Here we provide a detailed analysis on the CVE we reproduced on nm, which is CVE-2017-13710, which is a null-pointer dereference in the bfd library used by nm (and other tools of GNU Binutils).

We found that this CVE is actually newly introduced in binutils version 2.29, which means that it cannot crash previous versions of nm.

Here, we use version 2.15 (the version used in the AFLFast paper) as example.

The figure below shows two runs of the poc with nm version 2.15 and version 2.29 respectively.

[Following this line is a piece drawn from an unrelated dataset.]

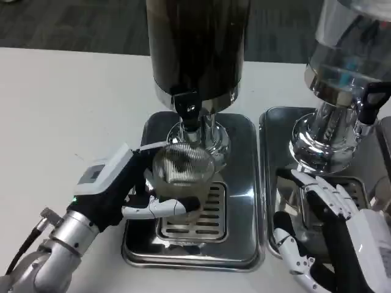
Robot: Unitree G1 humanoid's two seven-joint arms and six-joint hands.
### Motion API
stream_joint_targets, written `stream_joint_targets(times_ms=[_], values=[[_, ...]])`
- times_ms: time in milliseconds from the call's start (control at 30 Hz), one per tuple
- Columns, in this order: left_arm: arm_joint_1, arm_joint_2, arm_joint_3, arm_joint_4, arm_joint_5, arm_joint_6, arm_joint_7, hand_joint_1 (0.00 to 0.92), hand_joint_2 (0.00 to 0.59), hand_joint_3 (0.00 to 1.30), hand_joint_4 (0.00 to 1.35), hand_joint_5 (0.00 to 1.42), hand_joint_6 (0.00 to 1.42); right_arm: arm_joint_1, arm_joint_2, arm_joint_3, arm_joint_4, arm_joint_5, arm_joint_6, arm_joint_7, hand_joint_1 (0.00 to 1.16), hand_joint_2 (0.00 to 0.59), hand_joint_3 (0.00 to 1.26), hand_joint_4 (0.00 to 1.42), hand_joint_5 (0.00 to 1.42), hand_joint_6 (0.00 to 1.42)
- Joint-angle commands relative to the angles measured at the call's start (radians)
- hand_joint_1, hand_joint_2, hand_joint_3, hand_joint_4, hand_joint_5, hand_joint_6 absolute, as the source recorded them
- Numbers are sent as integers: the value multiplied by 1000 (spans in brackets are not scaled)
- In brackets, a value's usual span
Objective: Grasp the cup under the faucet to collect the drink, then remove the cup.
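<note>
On the white desk (73, 110) stand two drink dispensers, two steel drip trays and one cup. The left robot hand (125, 189) reaches in from the left of the dark-filled cylindrical dispenser (197, 43) and grasps the clear ribbed glass cup (182, 166), its fingers curled round the cup's front. The cup stands on the slotted grate of the left polished steel drip tray (244, 201), directly below that dispenser's black faucet (186, 107). To the right of the dark dispenser stands a clear, chrome-based dispenser (342, 73) on the second steel tray (275, 140). The right robot hand (324, 226) rests released over that tray's front, fingers spread, holding nothing. No legible writing or brand shows.
</note>
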Motion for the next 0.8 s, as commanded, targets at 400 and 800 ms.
stream_joint_targets(times_ms=[400, 800], values=[[54, 53, 4, -65, 6, 10, -52, 123, 52, 218, 75, 177, 398, -9, -3, 1, -8, 18, 0, 12, 291, 444, 241, 211, 169, 136], [88, 94, -34, -241, 153, 175, 3, 82, 28, 110, 0, 0, 161, -6, -9, -3, -15, 25, -6, 16, 292, 439, 241, 211, 172, 141]])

We can see that in nm version 2.15, the program will report "Memory exhausted" and exit with status 1 (not a crash).

But in nm version 2.29, the program will run into a segmentation fault and exit with status 139 (signal 11, for SEGV).

This is because the bug is newly introduced in nm version 2.29.

So the proof-of-crash cannot trigger crash in previous versions of nm.

Actually, as developers add in new features, they may introduce new bugs in both the newly added code and existing code.

So we keep fuzzing new versions of these libraries in the purpose of finding new bugs.

This also shows that given a new program (with existing bugs fixed and may contain new bugs), Cerebro can outperform AFL and AFLFast.

The nm version 2.15 and version 2.29, together with the proof-of-crash (poc) are in the attachment on this page.

Interested readers can download and reproduce the results.